Blob is indeed an acronym for binary large objects.
Images, videos, extensive text data, and compiled code are all examples of such objects.
{4/10}
These databases are complex and optimized for availability and durability.
From a user perspective, they look like key-value storages since data is accessed through a key.
Google cloud storage, Amazon S3, and Azure blob storage are popular implementations.
{5/10}
Graph databases are specialized storage for storing data with many relationships.
Data are stored according to the graph data model with entities and relations between them.

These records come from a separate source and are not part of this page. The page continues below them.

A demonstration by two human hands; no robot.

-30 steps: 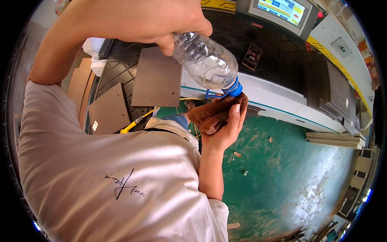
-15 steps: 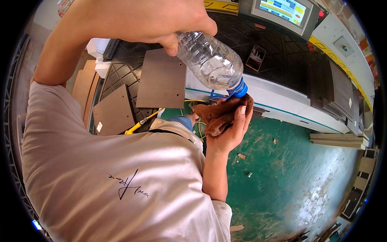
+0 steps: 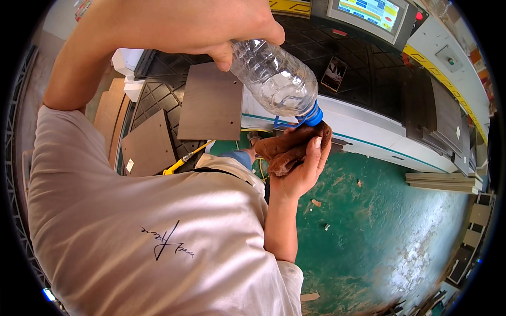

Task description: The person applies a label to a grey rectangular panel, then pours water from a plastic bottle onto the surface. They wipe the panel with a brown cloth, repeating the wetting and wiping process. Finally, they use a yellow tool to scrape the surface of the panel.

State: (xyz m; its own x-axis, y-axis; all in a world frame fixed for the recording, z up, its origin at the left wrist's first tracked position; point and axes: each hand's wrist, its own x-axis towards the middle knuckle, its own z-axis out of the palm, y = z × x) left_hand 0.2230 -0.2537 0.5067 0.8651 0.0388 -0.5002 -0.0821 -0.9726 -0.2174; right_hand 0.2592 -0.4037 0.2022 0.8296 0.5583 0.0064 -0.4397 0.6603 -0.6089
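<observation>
My left hand (image 3: 211, 29) reaches in at the top with its fingers closed round the base end of a clear plastic bottle (image 3: 282, 79). The bottle tilts down to the right, and its blue cap (image 3: 314, 115) points at a brown cloth (image 3: 287, 152). A blue loop hangs at the bottle's neck. Below it, my right hand (image 3: 301, 181) holds the bunched cloth, thumb up along its side. The cap meets the cloth's upper fold; whether any liquid comes out cannot be seen.
Behind the bottle a dark machine bed (image 3: 295, 31) carries a phone (image 3: 334, 73), below a touchscreen (image 3: 369, 13). Brown drilled panels (image 3: 211, 102) lie to the left, near a yellow air gun (image 3: 176, 166). More panels (image 3: 443, 110) stand at right. Scraps lie on the green floor (image 3: 358, 237).
</observation>
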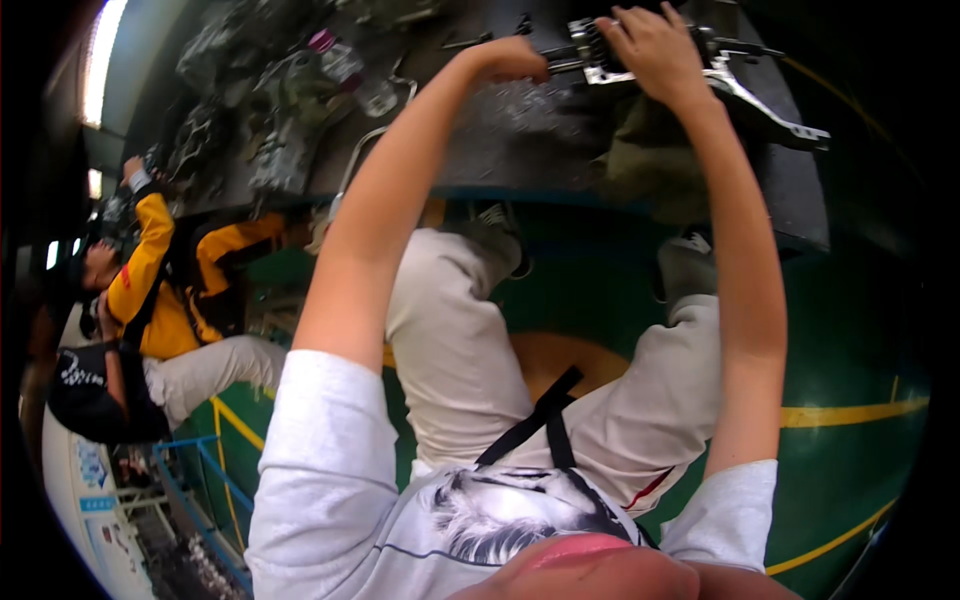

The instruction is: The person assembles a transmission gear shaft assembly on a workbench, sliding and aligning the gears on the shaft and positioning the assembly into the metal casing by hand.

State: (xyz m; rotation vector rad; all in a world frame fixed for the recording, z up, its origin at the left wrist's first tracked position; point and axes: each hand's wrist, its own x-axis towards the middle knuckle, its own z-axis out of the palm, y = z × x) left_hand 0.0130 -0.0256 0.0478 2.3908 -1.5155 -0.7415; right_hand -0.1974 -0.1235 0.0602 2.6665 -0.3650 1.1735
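Note:
At the top of the head view, a metal mechanical assembly (592,55) with a ribbed dark block and silver frame is at the workbench (470,160). My left hand (512,60) is closed at its left side, round the end of a metal shaft (565,62); most of its fingers are hidden. Over the block lies my right hand (655,52), gripping it from above with some fingers apart. A silver arm-like bracket (765,112) sticks out beyond the right hand. Below the assembly, a drab cloth or bag (655,150) hangs at the bench edge.
A clear plastic bottle (340,62) with a pink cap lies on the left of the bench among bagged parts (285,150). A bent metal rod (360,150) reaches the near edge. People in yellow (165,310) and black (100,395) tops are at the left.

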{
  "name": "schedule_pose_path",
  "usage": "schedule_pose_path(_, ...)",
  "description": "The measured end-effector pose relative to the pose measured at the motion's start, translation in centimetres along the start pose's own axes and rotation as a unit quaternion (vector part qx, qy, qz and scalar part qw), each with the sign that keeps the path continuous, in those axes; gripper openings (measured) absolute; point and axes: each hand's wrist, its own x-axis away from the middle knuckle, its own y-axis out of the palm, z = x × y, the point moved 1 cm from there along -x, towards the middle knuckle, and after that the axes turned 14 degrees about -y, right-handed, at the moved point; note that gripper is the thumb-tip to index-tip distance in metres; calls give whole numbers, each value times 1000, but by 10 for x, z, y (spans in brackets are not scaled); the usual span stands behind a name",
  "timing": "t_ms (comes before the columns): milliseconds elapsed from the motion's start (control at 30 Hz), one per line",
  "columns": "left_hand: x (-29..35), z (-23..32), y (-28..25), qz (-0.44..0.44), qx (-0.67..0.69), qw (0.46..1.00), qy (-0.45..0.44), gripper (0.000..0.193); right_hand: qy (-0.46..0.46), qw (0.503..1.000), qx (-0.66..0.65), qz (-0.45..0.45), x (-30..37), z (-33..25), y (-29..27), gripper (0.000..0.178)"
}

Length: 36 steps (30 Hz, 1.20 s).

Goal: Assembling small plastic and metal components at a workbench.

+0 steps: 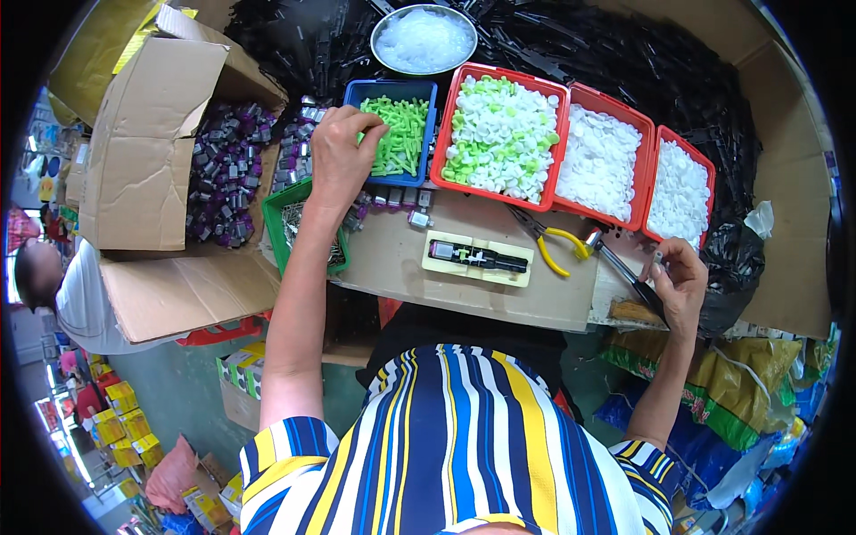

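Observation:
My left hand [341, 150] is at the left side of a blue tray [434, 94] filled with small bright green plastic pieces [397, 134]. Its fingers are curled in, and whatever they may hold is hidden. At the far right, my right hand [679, 283] pinches a small greyish piece [658, 258] between thumb and forefinger, too small to name. Between the hands, a cream holder [436, 265] cradles a black device body [490, 259] with green and white parts inside. Yellow-handled pliers [557, 250] and a hammer [615, 259] lie right of the holder.
Red trays [436, 174] hold white and green round parts. Small motors [227, 169] fill a cardboard box [143, 169] at left; a green tray [275, 234] of metal pieces is beside it. Black plastic strips [624, 53] and a metal bowl [375, 55] are behind. Another person [80, 294] sits left.

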Motion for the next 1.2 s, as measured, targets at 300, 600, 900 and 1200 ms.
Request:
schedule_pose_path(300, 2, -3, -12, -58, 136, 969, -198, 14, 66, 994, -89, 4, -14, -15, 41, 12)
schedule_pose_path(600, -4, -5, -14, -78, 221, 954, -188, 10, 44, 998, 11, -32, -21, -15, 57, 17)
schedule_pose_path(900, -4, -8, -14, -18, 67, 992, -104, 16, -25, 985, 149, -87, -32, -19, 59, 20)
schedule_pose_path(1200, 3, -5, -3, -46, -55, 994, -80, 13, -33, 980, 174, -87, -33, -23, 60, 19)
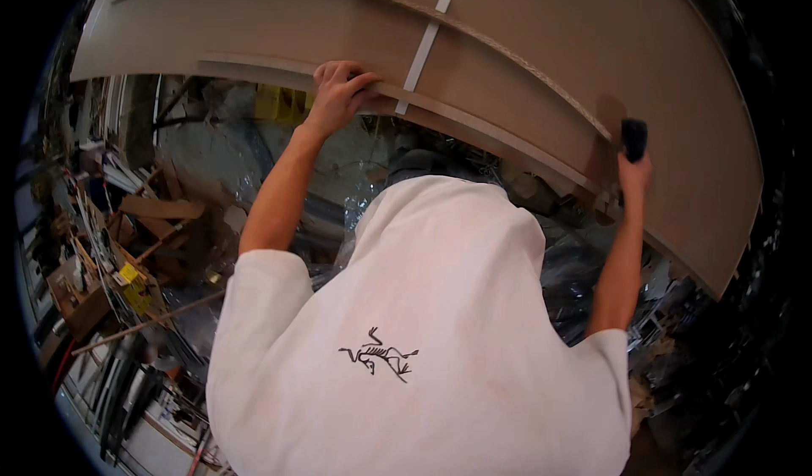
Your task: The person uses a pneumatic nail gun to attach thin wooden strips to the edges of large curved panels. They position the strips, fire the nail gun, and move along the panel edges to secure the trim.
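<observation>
Across the top spreads a large brown sheet of board (668,78), with narrower brown board pieces on it. My left hand (338,93) is closed over the near edge of a long narrow board (482,129), its fingers on top. Just right of that hand, a white strip (422,53) crosses the boards lengthwise away from me. Toward the right end, my right hand (634,174) is wrapped round a black blocky hand tool (633,139), whose exact kind I cannot make out. The tool is close to the rough, pale edge of the middle board (541,77).
Offcuts and cardboard pieces (156,214) lie heaped on the floor at the left, with a long thin stick (148,322) among them. Beneath the boards are a yellow object (277,102) and crumpled clear plastic (359,192). Dark clutter fills the lower right.
</observation>
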A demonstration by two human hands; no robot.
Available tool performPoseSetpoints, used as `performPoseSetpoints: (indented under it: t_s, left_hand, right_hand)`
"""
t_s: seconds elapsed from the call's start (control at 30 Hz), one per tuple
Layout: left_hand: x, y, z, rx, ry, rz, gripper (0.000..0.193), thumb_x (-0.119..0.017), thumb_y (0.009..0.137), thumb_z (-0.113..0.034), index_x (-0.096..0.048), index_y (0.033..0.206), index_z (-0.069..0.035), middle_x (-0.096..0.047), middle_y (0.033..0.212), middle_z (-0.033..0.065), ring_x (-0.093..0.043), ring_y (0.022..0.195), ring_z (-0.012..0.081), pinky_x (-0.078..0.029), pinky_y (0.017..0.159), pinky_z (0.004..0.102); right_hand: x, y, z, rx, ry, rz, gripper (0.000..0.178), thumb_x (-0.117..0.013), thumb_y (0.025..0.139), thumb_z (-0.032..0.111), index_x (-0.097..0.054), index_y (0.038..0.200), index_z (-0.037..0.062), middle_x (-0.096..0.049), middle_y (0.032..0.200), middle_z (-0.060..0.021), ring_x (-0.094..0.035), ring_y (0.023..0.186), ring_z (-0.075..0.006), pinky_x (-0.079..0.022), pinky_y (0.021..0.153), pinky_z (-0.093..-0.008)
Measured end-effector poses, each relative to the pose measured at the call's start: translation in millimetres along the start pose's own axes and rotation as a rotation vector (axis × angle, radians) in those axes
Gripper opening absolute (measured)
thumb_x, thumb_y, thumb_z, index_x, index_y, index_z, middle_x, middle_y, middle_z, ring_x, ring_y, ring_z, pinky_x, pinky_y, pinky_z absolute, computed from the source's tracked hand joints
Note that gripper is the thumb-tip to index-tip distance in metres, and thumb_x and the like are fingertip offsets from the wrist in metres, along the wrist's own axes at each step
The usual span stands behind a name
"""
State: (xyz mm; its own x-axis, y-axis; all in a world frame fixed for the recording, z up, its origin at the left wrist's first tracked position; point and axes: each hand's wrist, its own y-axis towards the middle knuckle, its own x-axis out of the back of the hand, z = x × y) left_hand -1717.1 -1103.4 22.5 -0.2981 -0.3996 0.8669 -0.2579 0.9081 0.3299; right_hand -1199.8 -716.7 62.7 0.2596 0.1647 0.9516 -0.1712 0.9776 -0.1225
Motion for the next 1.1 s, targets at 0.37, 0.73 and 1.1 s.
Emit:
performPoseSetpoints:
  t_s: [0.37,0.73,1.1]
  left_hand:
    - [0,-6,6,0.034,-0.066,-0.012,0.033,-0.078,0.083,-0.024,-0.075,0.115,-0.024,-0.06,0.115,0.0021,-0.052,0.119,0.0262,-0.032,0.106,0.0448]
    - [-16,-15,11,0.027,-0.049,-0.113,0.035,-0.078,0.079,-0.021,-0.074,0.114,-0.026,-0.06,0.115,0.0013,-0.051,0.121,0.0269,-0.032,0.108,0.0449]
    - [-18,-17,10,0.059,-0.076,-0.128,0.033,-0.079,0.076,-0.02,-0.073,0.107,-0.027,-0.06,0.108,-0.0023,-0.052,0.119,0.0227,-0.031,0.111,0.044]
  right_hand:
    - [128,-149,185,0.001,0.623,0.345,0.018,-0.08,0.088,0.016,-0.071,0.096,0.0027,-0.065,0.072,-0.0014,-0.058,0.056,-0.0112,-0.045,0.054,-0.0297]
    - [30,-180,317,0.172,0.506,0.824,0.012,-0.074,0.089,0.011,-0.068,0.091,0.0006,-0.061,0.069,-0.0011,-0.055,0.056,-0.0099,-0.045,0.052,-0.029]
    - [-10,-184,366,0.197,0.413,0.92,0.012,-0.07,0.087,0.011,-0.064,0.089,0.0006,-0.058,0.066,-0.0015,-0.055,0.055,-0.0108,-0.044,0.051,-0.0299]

Executing queries on these graphs looks like traversing a graph.
{6/10}
Executing the same queries on relational databases would be more complicated and costly.
Indeed, the number of joins between tables would be high.
The most popular graph database implementation is Neo4j with its query language Cypher.
{7/10}
Spatial databases are specialized storage for storing spatial data, like locations on a map.
They rely on spatial indexes like k-d tree or quadtree and can efficiently perform spatial-related queries.
Quadtrees are the simplest and are conceptually similar to a grid.
{8/10}
The outer grid rectangle represents the root and contains all the possible spatial locations.
Each rectangle is recursively divided into 4, and a quadrant represents the children of a node.
The division stops in quadrants with less than a specific number of locations.
{9/10}
So geographical areas with many locations are divided into more quadrants.
Spatial queries using quadtrees are efficient, requiring base 4 logarithmic time.
Databases with good geospatial support are PostgreSQL, MongoDB, and ElasticSearch.